Univariate results are confounded to varying degrees by changes in the proportion of patients submitted by each model system over time, due in part to changes in the identities of the model systems themselves.11, 12 Model systems have different case mixes, treatment protocols, and outcomes. However, the potential confounding effects of these changes in model systems were controlled in the multivariate models.

Some overall results 5 years after injury might have been affected by differences in the method of data collection (in person, by phone, or mail). However, there are no statistically significant trends in the methods of data collection over time. Therefore, use of different follow-up data collection methods cannot confound the analysis of trends in outcomes.

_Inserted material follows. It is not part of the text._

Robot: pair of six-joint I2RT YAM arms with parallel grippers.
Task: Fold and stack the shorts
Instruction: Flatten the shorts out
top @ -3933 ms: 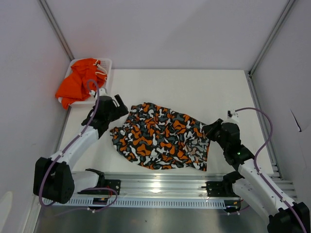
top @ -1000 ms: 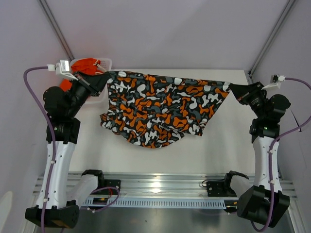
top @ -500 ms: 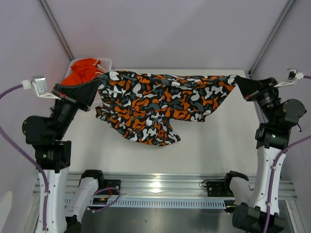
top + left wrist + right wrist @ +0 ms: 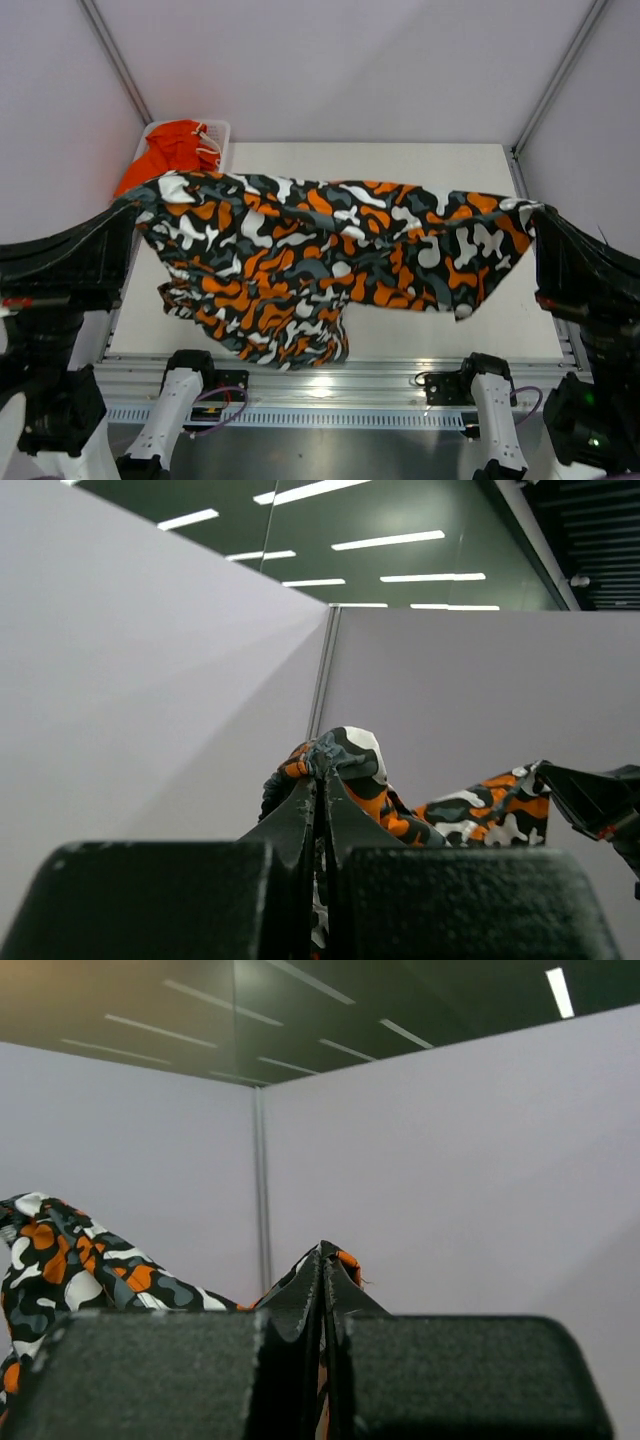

Some analyses of trends, most notably in neurologic status, are confounded by changing definitions and standards of classification, thereby limiting the ability to draw meaningful inferences. Other variables were only recently added to the database, thus limiting the ability to assess trends. Other possible confounders not included in the database could affect the analyses of trends, potentially leading to false conclusions. Finally, trends in post-injury year 5 may not be representative of trends in other post-injury years. Additional analyses of other post-injury years would be needed to confirm the trends found in this study.

Conclusion

Slow and steady improvements have occurred for many medical and psychosocial measures of treatment outcome assessed at in-patient discharge and 5 years post-injury. Given the diverse nature of treatment outcomes assessed in this study, results of interest should be individually confirmed by more rigorous studies of each individual treatment outcome that would allow adjustment for all relevant potential confounders, consideration of within subject trends rather than cross-sectional trends, and inclusion of additional follow-up years. Nonetheless, these findings provide broad evidence of model system treatment effectiveness. Newer and more effective methods of prevention and treatment may need to be developed to target those outcomes that have not improved and remain suboptimal.